Guide to Compressive Big Data Analytics [CBDA]"

CBDA R Package Installation

N.B.: Please download ONLY the Windows binary or source files from our Github repository and install it (either in R or R-RStudio) for testing.

# Installation from the Windows binary (recommended for Windows systems)
install.packages("/filepath/CBDA_1.0.0.zip", repos = NULL, type = "win.binary") 
# Installation from the source (recommended for Macs and Linux systems)
install.packages("/filepath/CBDA_1.0.0.tar.gz", repos = NULL, type = "source")

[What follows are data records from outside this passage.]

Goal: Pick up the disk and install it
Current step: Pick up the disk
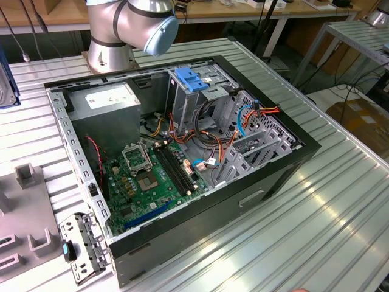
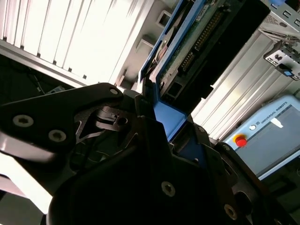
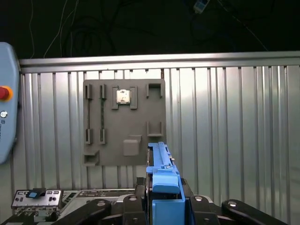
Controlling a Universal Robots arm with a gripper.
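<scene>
The black end effector point(image 3: 164, 199) is clamped on the blue-framed grey metal disk point(image 3: 161, 161), held above the ribbed aluminium worktop point(image 3: 234, 122) near a grey fixture plate point(image 3: 124, 126). Pickup looks done; installation in the open black computer case point(image 1: 285, 164) remains.

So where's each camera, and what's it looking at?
Exterior view: off the arm, looking down into the open computer case; the arm's base shows.
First wrist view: on the wrist, facing the grey holder board; jaws closed on the disk.
Second wrist view: on the wrist, close along the disk; jaws show.
Both wrist views share disk and pendant.
</scene>
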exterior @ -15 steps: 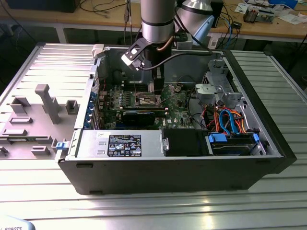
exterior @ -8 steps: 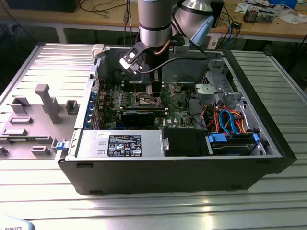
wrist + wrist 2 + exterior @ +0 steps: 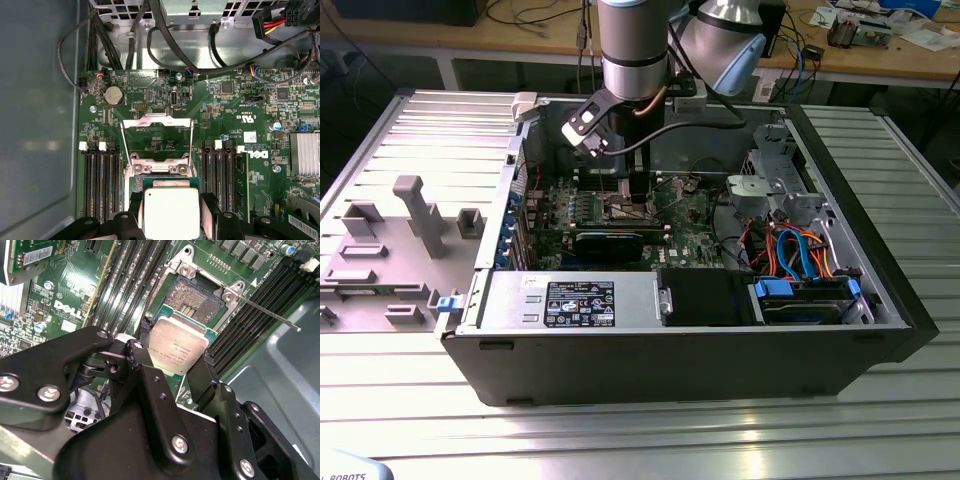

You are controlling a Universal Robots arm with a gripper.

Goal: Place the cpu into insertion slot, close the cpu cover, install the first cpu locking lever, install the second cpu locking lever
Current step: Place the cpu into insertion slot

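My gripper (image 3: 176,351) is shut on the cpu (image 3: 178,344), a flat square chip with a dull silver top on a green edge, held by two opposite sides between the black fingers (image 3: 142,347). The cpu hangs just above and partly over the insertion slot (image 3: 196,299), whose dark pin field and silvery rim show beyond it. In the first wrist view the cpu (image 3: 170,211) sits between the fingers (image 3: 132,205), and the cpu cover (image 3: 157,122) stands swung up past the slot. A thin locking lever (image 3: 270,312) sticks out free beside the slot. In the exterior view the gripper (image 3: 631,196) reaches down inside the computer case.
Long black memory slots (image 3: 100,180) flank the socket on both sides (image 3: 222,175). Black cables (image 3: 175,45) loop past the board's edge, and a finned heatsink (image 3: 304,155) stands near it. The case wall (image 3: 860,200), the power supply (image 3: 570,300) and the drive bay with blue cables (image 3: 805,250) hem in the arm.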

The CRAN release is pending. Once published on CRAN, the installation can be done by the following command:

install.packages("CBDA") 

The necessary packages to run the CBDA algortihm can be installed/loaded by launching the CBDA_initialization() function (see example in the R chunk below). If the parameter install is set to TRUE (by default it's set to false), then the CBDA_initialization() function installs (if needed) and attaches all the necessary packages to run the CBDA package v1.0.0. This function can be run before any production run or test. The output shows a table (see Figure below) where for each package a TRUE or FALSE is displayed. Thus the necessary steps can be pursued in case some package has a FALSE.

N.B.: to eliminate a warning in Windows due to the "doMC" package not available (it was intended for Mac), install the "doMC" with the following command "install.packages("doMC", repos="http://R-Forge.R-project.org")"

ipaktable{width=90%}

Memory and storage limits to run CBDA

See Memory limits under different OS for various limitations on memory needs while running R. As far as CBDA is concerned, a CBDA object can be up to 200-300 Mb. The default limits are acceptable to run the CBDA algorithm. To know or change the memory allocation, the memory.limit() function reports or increases the limit in force on the total allocation.

memory.limit(50000)  # to allocate 50Gb of memory

The function only works on Windows. For Macs , try ulimit -t 600 -v 4000000. This will set the time linmit to 600 seconds and the memory to 4G.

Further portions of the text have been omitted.